▶ [To do]:
Write out each line of the listing as it stands, without the images.
◇ ◇ ◇ ◇ ◇
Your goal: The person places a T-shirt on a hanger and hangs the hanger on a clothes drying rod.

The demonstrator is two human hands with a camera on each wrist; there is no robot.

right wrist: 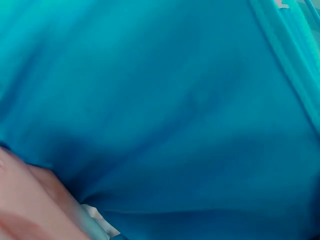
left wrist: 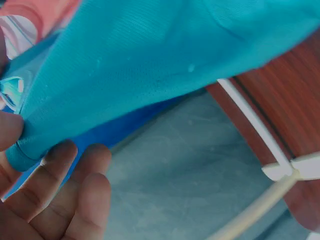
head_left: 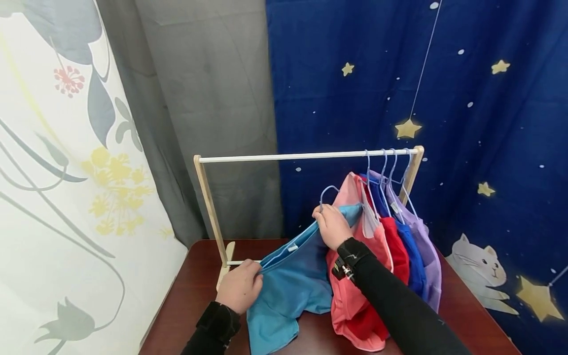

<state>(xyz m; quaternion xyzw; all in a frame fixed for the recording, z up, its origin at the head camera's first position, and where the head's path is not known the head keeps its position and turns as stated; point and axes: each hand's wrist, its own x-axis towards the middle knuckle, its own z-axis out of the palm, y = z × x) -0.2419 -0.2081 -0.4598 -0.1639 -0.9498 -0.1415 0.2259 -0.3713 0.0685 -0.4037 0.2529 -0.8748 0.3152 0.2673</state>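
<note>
A teal garment (head_left: pixel 288 286) hangs stretched between both hands, with a small white label (head_left: pixel 293 248) inside its open edge. My left hand (head_left: pixel 241 286) pinches the left end of that edge; in the left wrist view its thumb and finger nip the cloth while the other fingers (left wrist: pixel 92 200) stay off it. Higher up, my right hand (head_left: pixel 333 227) grips the garment's other end just below the hook of a lavender hanger (head_left: pixel 327 189). Most of this hanger is hidden by hand and cloth. Teal fabric (right wrist: pixel 175 110) fills most of the right wrist view.
A rack with a white rail (head_left: pixel 284 157) and wooden posts stands on the dark red table (head_left: pixel 177 296). At the rail's right end hang a pink garment (head_left: pixel 350 286), a red one (head_left: pixel 395 246), a blue one (head_left: pixel 414 261) and a lavender one (head_left: pixel 428 256). Curtains surround the table.
</note>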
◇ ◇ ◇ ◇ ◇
▶ [Solution below]:
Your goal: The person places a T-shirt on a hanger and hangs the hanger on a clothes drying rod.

The demonstrator is two human hands with a camera on each wrist; there is no robot.

right wrist: 
left wrist: 
head_left: 

<state>(xyz m; quaternion xyzw; all in a frame fixed for the recording, z up, its origin at the head camera's first position, and where the head's path is not known the head keeps its position and turns as stated; point and axes: each hand's wrist, its own x-axis towards the middle knuckle, its own z-axis out of the palm, y = z × x) -0.2419 -0.2081 -0.4598 -0.1639 -0.9498 -0.1415 0.2259 -0.3713 0.0685 -0.4037 0.2529 -0.8748 0.3152 0.2673</state>
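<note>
A teal garment (head_left: pixel 288 286) hangs stretched between both hands, with a small white label (head_left: pixel 293 248) inside its open edge. My left hand (head_left: pixel 241 286) pinches the left end of that edge; in the left wrist view its thumb and finger nip the cloth while the other fingers (left wrist: pixel 92 200) stay off it. Higher up, my right hand (head_left: pixel 333 227) grips the garment's other end just below the hook of a lavender hanger (head_left: pixel 327 189). Most of this hanger is hidden by hand and cloth. Teal fabric (right wrist: pixel 175 110) fills most of the right wrist view.
A rack with a white rail (head_left: pixel 284 157) and wooden posts stands on the dark red table (head_left: pixel 177 296). At the rail's right end hang a pink garment (head_left: pixel 350 286), a red one (head_left: pixel 395 246), a blue one (head_left: pixel 414 261) and a lavender one (head_left: pixel 428 256). Curtains surround the table.
</note>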

This exercise has no more to it.